INFORMATION SUPPLIED:
Start of Block
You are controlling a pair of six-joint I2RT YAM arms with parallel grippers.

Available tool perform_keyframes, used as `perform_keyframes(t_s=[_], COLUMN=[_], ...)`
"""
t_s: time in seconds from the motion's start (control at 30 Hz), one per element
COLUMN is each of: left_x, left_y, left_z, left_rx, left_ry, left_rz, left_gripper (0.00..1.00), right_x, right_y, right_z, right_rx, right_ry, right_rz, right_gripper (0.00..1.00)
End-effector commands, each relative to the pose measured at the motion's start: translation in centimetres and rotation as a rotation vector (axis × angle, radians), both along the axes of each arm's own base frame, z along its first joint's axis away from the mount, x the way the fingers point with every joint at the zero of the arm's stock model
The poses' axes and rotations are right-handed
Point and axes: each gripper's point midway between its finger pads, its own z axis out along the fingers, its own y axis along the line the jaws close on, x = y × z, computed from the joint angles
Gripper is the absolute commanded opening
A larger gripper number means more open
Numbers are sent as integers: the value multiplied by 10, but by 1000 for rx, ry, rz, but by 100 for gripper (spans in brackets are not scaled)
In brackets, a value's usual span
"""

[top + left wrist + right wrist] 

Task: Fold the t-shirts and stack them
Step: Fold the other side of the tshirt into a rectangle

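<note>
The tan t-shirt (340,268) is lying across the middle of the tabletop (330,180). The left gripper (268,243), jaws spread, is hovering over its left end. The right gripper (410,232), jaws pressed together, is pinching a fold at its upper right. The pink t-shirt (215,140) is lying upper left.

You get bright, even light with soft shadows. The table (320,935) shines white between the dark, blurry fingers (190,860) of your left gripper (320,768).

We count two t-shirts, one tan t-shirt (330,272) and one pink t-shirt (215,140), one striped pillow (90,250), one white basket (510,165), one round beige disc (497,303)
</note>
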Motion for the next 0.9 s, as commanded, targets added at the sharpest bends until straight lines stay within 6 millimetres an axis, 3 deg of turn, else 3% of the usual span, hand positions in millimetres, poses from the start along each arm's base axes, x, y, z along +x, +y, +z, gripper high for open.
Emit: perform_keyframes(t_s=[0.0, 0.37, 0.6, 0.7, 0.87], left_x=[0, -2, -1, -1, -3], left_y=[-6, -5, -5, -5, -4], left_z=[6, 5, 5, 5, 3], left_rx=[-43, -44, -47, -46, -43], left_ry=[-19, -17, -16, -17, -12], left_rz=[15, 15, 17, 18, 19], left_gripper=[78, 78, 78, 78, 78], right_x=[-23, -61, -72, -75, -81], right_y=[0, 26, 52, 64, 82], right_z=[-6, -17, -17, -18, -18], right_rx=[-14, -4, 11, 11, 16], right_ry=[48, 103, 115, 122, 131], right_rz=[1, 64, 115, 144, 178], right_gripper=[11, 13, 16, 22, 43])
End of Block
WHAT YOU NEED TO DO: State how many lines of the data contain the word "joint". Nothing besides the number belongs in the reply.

ANSWER AREA: 3